For me that would mean no limit on number of tables and rows assuming "low" usage, probably in terms of number of reads+writes over a certain period of time.
Same here, after Back& shut down their service with little warning which subsequently killed a mobile app of mine.
I wish the OP success in their efforts though. I think it looks like a great service, and believe there are potential customers out there who can accept the risk and deploy on this platform.
Yeah, one of my clients ran on OSS Parse for a while too but at the time of Parse.com shutting down OSS parse was not stable at all.
In the end we decided to rewrite the whole thing as a Java/Spring/Postgres monolith on Kubernetes. The rewrite took 3 months from decision to production and has been running fine for two years now. Initially on AWS and more recently the staging/dev environments have been moved to DigitalOcean in a couple of hours.
After the pending acquisition we’ll probably move the whole thing to Azure and I expect that to take a couple of days.

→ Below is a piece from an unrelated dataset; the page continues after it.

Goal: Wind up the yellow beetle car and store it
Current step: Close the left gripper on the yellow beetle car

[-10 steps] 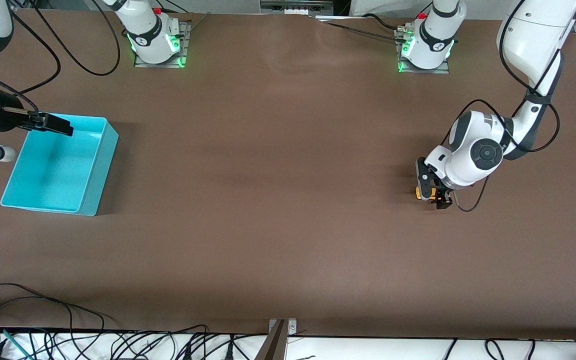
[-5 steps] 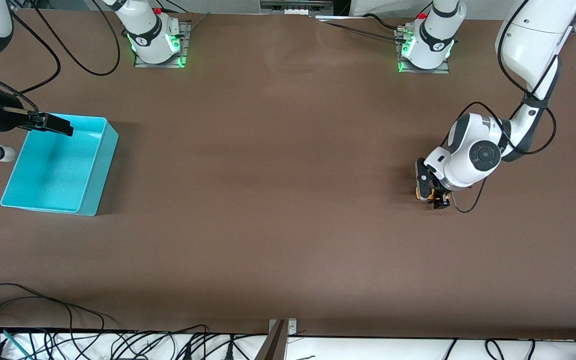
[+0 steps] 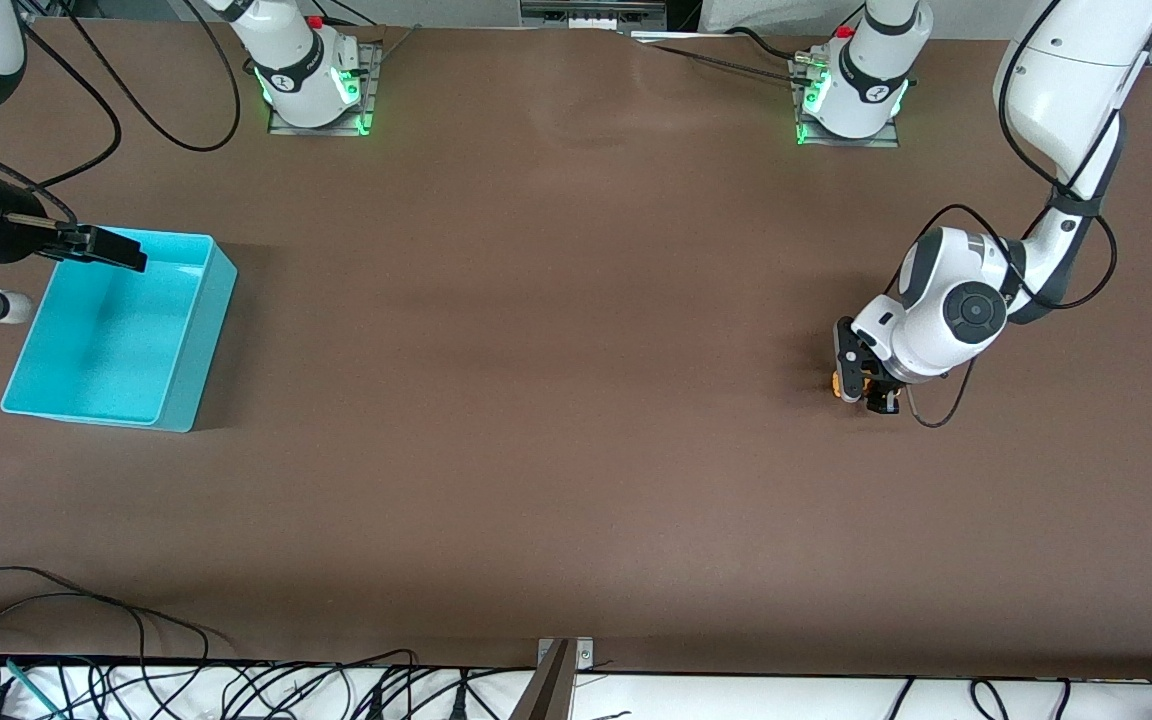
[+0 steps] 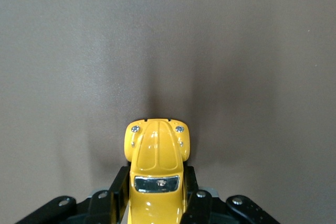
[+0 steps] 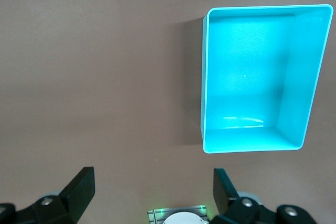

We switched our staging/dev environments to DO because of cost. A small Kubernetes cluster and hosted Postgres does not cost much there and is very easy to setup. But their hosted Kubernetes and Postgres services are still in “early access” so I’m holding off running production services on there for now.
The switch to Azure will likely happen post-acquisition to move everything into the infrastructure of the buyer.
It is single host. It requires still managing the host node you run it on. Dokku is nice and they did a good job mimicking the Heroku tool chain, but it is not even close to actually providing the value Heroku gives.
It killed the category in my mind, it isn't even your fault. I now feel far more comfortable running on bread-and-butter tools, like AWS/GCP/Azure with Kubernetes. The overhead sucks, but at least I can plan for things better than I can when hosting with fast-moving PaaS providers.
Hosting is too important of a problem to wholly outsource entirely to a PaaS platform if it's subject to shuffling at a rate I can't control (exception: personal projects with no real availability expectations). That's the double edged sword with platforms like these. They let you get your application online rapidly, but you could be subject to unforeseen technical debt at the hosting provider's will. I learned (the hard way) that I'm not a fan on managing risk under those terms.